Synopses & Reviews
From the beginning Oliver Walzer is a natural--at ping-pong. Even with his improvised bat (the Collins Classic edition of Dr. Jekyll and Mr Hyde) he can chop, flick, half-volley like a champion. At sex he is not a natural, being shy and frightened of women, but with tuition from Sheeny Waxman, fellow member of the Akiva Social Club Table Tennis team, his game improves. And while the Akiva boys teach him everything he needs to know about ping-pong, his father, Joel Walzer, teaches him everything there is to know about "swag." Unabashedly autobiographical, this is an hilarious and heartbreaking story of one man's coming of age in 1950's Manchester.
Review
“Poignant, moving, hilarious . . . laugh-out-loud funny . . . the sort of book that might change your life.”—Observer (UK)
“Jacobson is a great storyteller: phrases, anecdotes and atmosphere roll off the page with the ease and sublime, scary grace of drunken eels—he is unsurpassable.”—The Times (UK)
“This mature novel has the sustained exuberance and passion of his youthful writing . . . an achingly funny book . . . an amazing achievement . . . There are few novelists today who can imbue the trifles of life with such poetry.”—Independent (UK)
“Marvellous. Jacobson has not just written the first great novel about ping-pong. He has written one of the greatest sporting novels ever.”—Sunday Telegraph (UK)
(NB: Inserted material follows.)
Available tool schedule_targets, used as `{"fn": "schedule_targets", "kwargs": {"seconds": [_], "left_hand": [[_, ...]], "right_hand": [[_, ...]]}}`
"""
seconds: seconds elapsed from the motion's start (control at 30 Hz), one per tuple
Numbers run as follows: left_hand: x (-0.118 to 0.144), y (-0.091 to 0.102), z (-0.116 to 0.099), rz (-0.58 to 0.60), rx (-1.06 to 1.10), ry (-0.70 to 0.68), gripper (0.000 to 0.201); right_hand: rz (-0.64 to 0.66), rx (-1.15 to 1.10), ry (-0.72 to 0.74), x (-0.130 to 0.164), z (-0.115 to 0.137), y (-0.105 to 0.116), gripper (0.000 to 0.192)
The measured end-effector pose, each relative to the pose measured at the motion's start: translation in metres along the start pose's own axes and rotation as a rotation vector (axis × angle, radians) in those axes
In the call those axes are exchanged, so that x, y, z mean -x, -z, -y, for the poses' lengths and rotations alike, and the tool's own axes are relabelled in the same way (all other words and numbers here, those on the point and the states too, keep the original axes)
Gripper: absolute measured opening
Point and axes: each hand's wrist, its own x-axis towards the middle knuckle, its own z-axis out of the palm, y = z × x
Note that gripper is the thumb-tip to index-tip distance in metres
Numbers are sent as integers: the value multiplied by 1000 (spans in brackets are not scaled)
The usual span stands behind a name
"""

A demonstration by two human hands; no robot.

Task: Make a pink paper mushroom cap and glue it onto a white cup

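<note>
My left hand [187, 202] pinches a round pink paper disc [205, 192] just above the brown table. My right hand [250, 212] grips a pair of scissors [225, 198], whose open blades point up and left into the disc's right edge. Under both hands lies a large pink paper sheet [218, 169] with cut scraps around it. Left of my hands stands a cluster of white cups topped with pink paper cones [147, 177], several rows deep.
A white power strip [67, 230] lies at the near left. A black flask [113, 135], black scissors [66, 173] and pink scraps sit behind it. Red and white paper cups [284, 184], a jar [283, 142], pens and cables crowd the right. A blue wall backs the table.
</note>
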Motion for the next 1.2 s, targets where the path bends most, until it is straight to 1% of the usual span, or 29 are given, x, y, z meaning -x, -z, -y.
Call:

“[Jacobsons] humour is unashamedly savage and his jokes as sharp as a switch-blade . . . comic vitriol worthy of Evelyn Waugh.”—Express on Sunday (UK)
About the Author
Howard Jacobson was born in Manchester, England. He is an award-winning writer and broadcaster whose novels include The Mighty Walzer (winner of the Bollinger Everyman Wodehouse Prize), Kalooki Nights (longlisted for the Man Booker Prize), and, most recently, The Finkler Question, winner of the 2010 Man Booker Prize. Jacobson lives in London.